→ REQUIREMENT
Search the data below for the string "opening". Extract every line that contains it.

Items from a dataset
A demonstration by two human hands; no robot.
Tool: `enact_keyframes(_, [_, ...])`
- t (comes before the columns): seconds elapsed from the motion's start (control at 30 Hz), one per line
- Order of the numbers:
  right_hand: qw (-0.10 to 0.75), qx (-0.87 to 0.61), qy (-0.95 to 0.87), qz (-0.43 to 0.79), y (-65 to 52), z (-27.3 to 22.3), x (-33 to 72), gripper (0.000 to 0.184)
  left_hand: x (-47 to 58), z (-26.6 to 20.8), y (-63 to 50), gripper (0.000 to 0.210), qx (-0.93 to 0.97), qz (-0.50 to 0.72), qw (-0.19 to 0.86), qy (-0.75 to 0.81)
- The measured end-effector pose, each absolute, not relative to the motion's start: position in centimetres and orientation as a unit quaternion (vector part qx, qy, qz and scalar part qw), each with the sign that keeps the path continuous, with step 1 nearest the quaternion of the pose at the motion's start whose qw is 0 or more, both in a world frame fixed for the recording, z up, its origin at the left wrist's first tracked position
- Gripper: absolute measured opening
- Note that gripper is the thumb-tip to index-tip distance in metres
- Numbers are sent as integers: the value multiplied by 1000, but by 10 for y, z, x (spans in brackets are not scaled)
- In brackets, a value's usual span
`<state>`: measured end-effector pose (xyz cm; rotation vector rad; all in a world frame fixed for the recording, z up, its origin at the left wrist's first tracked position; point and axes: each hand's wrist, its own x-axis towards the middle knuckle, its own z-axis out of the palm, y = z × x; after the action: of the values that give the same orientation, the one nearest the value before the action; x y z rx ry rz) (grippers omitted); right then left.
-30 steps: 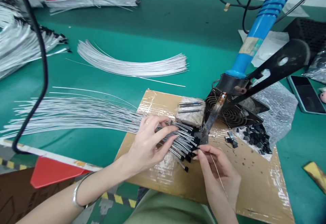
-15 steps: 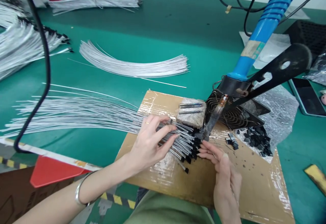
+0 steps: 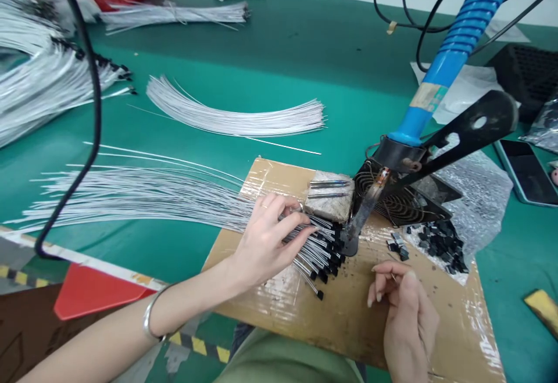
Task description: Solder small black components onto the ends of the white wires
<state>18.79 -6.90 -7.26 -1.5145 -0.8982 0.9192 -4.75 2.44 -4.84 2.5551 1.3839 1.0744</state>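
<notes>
A fan of thin white wires point(image 3: 174, 194) with small black ends point(image 3: 325, 269) runs from the table onto a cardboard sheet point(image 3: 340, 325). Over the wires, close to those ends, my left hand point(image 3: 272, 235) is bent, its thumb and index fingertips nearly together on a wire. The soldering iron point(image 3: 366, 206) points down in its holder, its tip just right of the black ends. My right hand point(image 3: 405, 307) is curled over the cardboard, apart from the wires. A thin metallic sliver shows between its fingers, but I cannot make out what it is.
Black pieces point(image 3: 442, 243) lie on bubble wrap point(image 3: 483, 197) at right, beside a phone point(image 3: 532, 171). A stone-like block point(image 3: 329, 203) carries thin rods. Another white wire bundle point(image 3: 235, 118) lies behind. A black cable point(image 3: 93, 92) hangs at left; a blue tube point(image 3: 457, 52) slants above.
My right hand has moved away from the black ends, toward the right and nearer to me. The left hand stays on the wires, its fingers drawn slightly in. The view has shifted a little.
</notes>
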Motion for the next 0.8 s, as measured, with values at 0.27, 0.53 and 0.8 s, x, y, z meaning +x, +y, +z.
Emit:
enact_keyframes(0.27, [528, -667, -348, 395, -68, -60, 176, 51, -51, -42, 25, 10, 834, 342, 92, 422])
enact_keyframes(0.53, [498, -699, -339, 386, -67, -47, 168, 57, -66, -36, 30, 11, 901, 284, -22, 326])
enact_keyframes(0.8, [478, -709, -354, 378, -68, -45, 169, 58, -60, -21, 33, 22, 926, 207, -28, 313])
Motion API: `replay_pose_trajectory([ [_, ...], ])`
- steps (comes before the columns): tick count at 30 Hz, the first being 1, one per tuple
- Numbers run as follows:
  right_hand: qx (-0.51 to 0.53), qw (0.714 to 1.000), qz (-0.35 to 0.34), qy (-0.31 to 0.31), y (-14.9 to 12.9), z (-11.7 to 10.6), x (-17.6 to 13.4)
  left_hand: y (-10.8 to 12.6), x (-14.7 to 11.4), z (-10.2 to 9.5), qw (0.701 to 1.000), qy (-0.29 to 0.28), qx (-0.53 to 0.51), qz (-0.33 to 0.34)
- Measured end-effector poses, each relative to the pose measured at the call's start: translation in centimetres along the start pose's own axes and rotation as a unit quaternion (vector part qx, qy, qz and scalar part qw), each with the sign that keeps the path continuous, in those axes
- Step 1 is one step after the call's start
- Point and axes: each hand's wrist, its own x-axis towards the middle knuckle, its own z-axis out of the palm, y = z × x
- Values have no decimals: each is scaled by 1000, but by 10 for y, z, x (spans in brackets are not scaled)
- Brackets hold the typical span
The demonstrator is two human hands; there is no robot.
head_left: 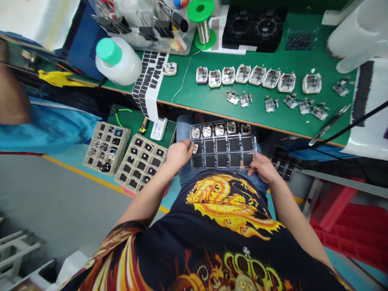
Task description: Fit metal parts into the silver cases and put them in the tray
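Observation:
A clear plastic tray (221, 144) with square, black-bottomed pockets rests on my lap. Its far row holds several small white casings (219, 129). At the tray's left edge, my left hand (179, 154) pinches another small white casing (195, 148) over the first pocket of the middle row; whether the casing touches the pocket floor I cannot tell. The fingers of my right hand (263, 167) are closed on the tray's near right corner, thumb on top.
On the green bench (182, 91) stand a row of open white casings (243, 74), loose circuit boards (271, 104), tweezers (330, 124), a solder spool (202, 28) and a bottle (119, 60). Parts trays (142, 161) lie at left, near another person's arm (13, 91). Red crates (351, 230) stand right.

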Motion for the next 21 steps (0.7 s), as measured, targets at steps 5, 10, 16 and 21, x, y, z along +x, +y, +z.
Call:
replay_pose_trajectory([
  [5,0,1000,1,-5,-2,2,0,-7,-1,0,998,1,-70,-3],
  [10,-4,1000,1,-6,-5,4,-1,-9,3,5,991,-10,-133,-6],
  [16,-10,1000,-2,-11,-6,3,-3,-9,6,6,988,-9,-152,8],
  [21,-9,1000,1,-19,-5,0,-1,-8,9,3,988,-24,-143,45],
])
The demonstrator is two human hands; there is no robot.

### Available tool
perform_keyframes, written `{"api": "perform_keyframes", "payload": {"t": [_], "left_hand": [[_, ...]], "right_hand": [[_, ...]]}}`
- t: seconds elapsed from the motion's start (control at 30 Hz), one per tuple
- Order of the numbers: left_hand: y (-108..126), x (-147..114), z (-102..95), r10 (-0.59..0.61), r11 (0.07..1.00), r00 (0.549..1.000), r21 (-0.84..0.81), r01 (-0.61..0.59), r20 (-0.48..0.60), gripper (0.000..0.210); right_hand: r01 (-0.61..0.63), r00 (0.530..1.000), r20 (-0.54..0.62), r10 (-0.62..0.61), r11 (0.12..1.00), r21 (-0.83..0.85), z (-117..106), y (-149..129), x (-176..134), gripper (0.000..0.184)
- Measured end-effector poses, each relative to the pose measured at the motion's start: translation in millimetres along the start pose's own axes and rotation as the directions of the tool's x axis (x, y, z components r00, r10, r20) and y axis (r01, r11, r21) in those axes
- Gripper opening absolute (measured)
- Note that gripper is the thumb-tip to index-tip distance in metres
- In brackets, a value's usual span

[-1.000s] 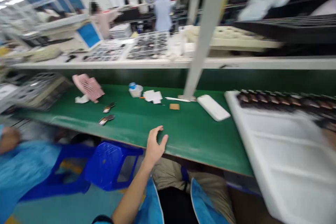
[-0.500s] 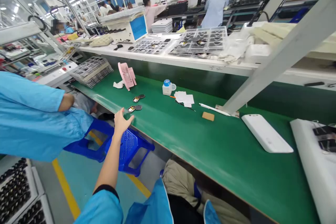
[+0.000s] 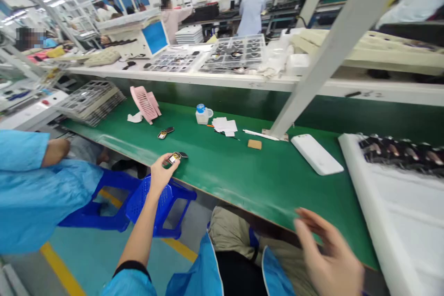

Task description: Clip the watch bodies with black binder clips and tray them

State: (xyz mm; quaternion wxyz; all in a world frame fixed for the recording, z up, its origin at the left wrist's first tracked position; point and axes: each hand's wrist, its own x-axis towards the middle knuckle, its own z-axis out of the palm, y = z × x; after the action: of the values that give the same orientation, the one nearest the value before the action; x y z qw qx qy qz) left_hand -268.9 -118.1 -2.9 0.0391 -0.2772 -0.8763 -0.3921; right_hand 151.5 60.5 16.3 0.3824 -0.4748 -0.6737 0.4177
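My left hand (image 3: 163, 171) is closed at the near edge of the green bench (image 3: 222, 173), thumb and fingers on the rim of an opened smartwatch (image 3: 174, 158). Its dark screen piece (image 3: 183, 155) lies folded out to the right, and yellowish inner parts show in the case. A second opened smartwatch (image 3: 162, 134) rests farther back on the bench, untouched. My right hand (image 3: 328, 252), slightly blurred, hovers by the bench's front edge at the lower right. Its fingers are apart and nothing shows between them.
Behind are a pink fan (image 3: 145, 104), a small blue-capped bottle (image 3: 202, 114), white paper slips (image 3: 225, 125), a tan block (image 3: 255, 144) and a white case (image 3: 316, 153). A slanted post (image 3: 322, 55) crosses the right side. A white foam tray (image 3: 367, 212) stands right; a co-worker's blue sleeve (image 3: 21, 152), left.
My left hand has closed on the nearer smartwatch, which it was only reaching beside before. My right hand has come into view at the lower right. The view has turned rightward.
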Motion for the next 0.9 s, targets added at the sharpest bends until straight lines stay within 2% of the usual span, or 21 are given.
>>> {"api": "perform_keyframes", "payload": {"t": [0.07, 0.17, 0.23, 0.3, 0.37, 0.4, 0.47, 0.57, 0.63, 0.7, 0.8, 0.9], "left_hand": [[27, -33, 14.6, 0.053, 0.996, 0.996, -0.078, -0.047, 0.076, 0.042], [70, -88, 33.4, 0.158, 0.954, 0.965, -0.284, -0.095, 0.209, 0.037], [94, -119, 41.4, 0.236, 0.922, 0.936, -0.365, -0.132, 0.259, 0.035], [113, -141, 47.2, 0.304, 0.894, 0.912, -0.413, -0.174, 0.274, 0.034], [126, -154, 52.6, 0.357, 0.871, 0.894, -0.442, -0.214, 0.271, 0.034], [130, -158, 55.5, 0.377, 0.861, 0.886, -0.453, -0.229, 0.269, 0.034], [134, -162, 61.1, 0.397, 0.851, 0.876, -0.467, -0.24, 0.273, 0.035], [136, -167, 68.4, 0.346, 0.868, 0.888, -0.463, -0.18, 0.304, 0.035], [137, -171, 72.6, 0.252, 0.881, 0.907, -0.467, -0.071, 0.337, 0.036], [138, -175, 76.5, 0.13, 0.858, 0.91, -0.505, 0.096, 0.393, 0.039], [141, -177, 80.8, -0.022, 0.701, 0.856, -0.602, 0.382, 0.517, 0.051], [144, -174, 81.0, -0.107, 0.45, 0.735, -0.627, 0.636, 0.669, 0.054]], "right_hand": [[-0.102, 0.986, 0.145, 0.08, 0.984, 0.146, 34, -6, -12, 0.053], [-0.326, 0.914, 0.359, 0.189, 0.869, 0.373, 78, -17, -13, 0.062], [-0.524, 0.813, 0.524, 0.253, 0.709, 0.472, 90, -20, -8, 0.065], [-0.71, 0.659, 0.705, 0.26, 0.523, 0.471, 87, -17, -4, 0.064], [-0.818, 0.537, 0.808, 0.245, 0.388, 0.426, 78, -13, -2, 0.063], [-0.844, 0.502, 0.829, 0.246, 0.346, 0.409, 73, -11, -1, 0.062], [-0.866, 0.48, 0.837, 0.262, 0.294, 0.405, 64, -9, 0, 0.059], [-0.86, 0.496, 0.824, 0.275, 0.287, 0.421, 58, -8, 4, 0.059], [-0.84, 0.522, 0.804, 0.287, 0.335, 0.426, 57, -8, 8, 0.061], [-0.823, 0.537, 0.791, 0.294, 0.387, 0.415, 58, -7, 13, 0.063], [-0.816, 0.526, 0.798, 0.292, 0.439, 0.377, 60, -2, 22, 0.062], [-0.81, 0.49, 0.826, 0.279, 0.496, 0.313, 63, 2, 32, 0.06]]}}
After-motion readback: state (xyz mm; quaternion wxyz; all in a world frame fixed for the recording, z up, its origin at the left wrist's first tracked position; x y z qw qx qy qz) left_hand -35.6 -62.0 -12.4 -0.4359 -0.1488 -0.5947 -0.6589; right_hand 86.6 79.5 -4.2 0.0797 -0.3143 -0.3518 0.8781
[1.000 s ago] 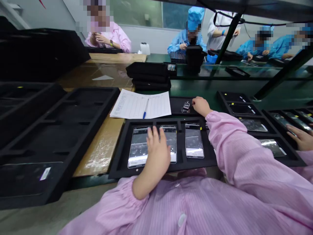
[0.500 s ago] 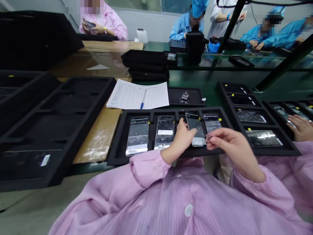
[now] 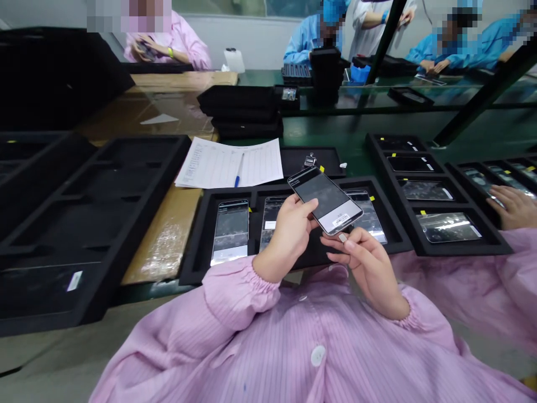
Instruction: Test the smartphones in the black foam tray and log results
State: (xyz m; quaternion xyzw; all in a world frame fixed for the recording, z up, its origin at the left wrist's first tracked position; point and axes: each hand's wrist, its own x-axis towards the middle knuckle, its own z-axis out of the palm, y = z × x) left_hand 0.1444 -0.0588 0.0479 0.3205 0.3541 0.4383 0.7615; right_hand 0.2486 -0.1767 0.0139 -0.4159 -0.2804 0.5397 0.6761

→ TASK RESPONSE
- Gripper: absolute measured opening
- Gripper opening absolute (measured)

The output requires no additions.